It's last call for that midnight bar-closing ordinance.
The city of Charleston is going to withdraw its plan to create an "entertainment overlay district" that would force new bars to close at 12 a.m. Next month, the city will ask the Planning Commission to instead consider a temporary moratorium on new bar business licenses.
Basically, the people - and the city council - spoke, and the administration listened.
Tim Keane, director of planning, preservation and sustainability for the city, says Charleston officials have been meeting with food and beverage industry folks and listening to the people protesting the overlay district at various public meetings.
Many people have argued that it is inherently unfair to subject similar businesses to vastly difference laws.
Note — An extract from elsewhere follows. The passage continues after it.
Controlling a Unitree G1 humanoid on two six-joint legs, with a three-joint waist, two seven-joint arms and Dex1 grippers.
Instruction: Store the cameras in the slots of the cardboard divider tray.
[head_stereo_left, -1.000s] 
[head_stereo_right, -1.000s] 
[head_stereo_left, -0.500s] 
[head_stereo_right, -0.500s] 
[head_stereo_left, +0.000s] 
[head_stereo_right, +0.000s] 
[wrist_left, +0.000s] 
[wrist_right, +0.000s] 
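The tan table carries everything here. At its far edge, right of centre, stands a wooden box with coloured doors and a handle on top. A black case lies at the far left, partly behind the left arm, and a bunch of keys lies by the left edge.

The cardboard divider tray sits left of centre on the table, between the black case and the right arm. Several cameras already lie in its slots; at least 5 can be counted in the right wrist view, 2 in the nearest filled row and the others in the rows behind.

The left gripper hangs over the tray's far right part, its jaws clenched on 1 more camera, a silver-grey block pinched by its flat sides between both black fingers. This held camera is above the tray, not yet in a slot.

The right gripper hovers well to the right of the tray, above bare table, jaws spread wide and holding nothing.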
And they have a good point.
Although there is no pure consensus on what needs to be done about the proliferation of late-night businesses downtown, Keane says a moratorium would allow the city to briefly pump the brakes and think about long-term solutions.
"We had talked about that (the moratorium) before but went with the overlay, and that was probably a mistake," Keane says.
That became apparent quickly.
Although the city council approved the ordinance 12-1 (with only Councilman Dean Riegel opposed), it was just a week later that other council members woke up with a bad hangover. All of a sudden, there was a real chance the ordinance couldn't get enough support for final approval.
Now the idea is just dead.
No Bourbon Street
The "entertainment district overlay zone" focused on the City Market, parts of East Bay and Meeting, and all of King Street.
City officials said Charleston had reached a tipping point, on upper King in particular, and needed to do something to keep the peninsula from turning into one big Bourbon Street.
That might have been a mild stretch, but clearly there are issues to address in terms of livability and city planning.
The problem with the overlay zone was fairness.
Real estate folks said if property use was restricted, it could hurt the peninsula commercial market. But more than anything, Councilwoman Kathleen Wilson - who initially supported the move - said it was unfair to businesses. She also thought it was pretty shoddy for the city to ask local business owners to help revitalize upper King, then try to rein them in for doing too good a job.
Keane believes the moratorium certainly will be better received by the food and beverage industry than the midnight closing time, but realizes support won't be unanimous.
"It's definitely what people said they would prefer," Keane says.
Of course, you aren't going to find complete consensus on anything. Councilman Bill Moody supports this change of direction. He says the overlay district was the city's long-term approach to what he believes is a short-term problem.
Moody is pretty sure council would have killed this measure had it come up for final approval. It just didn't make sense. If some bars were forced to close at midnight, Moody notes, the drinkers would just mosey on down to the next bar that stayed open until 2 a.m.
City officials have watched as upper King has become the hot new nightspot with bars on nearly every block. Now, those nightspots are starting to get pretty close to some residential areas. Some city council members will tell you that's the trade-off for living in an urban setting. But the city is just doing its job by watching out for those folks.
Moody says he doesn't expect upper King to turn to salt. It's not that bad.
"I think ultimately upper King is going to look more like Rodeo Drive than Bourbon Street," Moody says.
Here's what's going to happen:
The Planning Commission meets Aug. 20, and a lot of bar and restaurant folks are expected to show up and voice their opposition to the overlay district.
At that time, if not before, the city is going to withdraw the ordinance from consideration - which means those folks won't have to fight.
The city will then ask the Planning Commission to consider a temporary moratorium on new bar licenses. The panel will make a recommendation to city council.
Basically, the moratorium could be on the city council agenda at one of its September meetings.
That should end one of the most contentious issues the city has faced in some time.
As Riegel noted, this whole thing could have been avoided had the city run the plan past food and beverage businesses before uncorking it.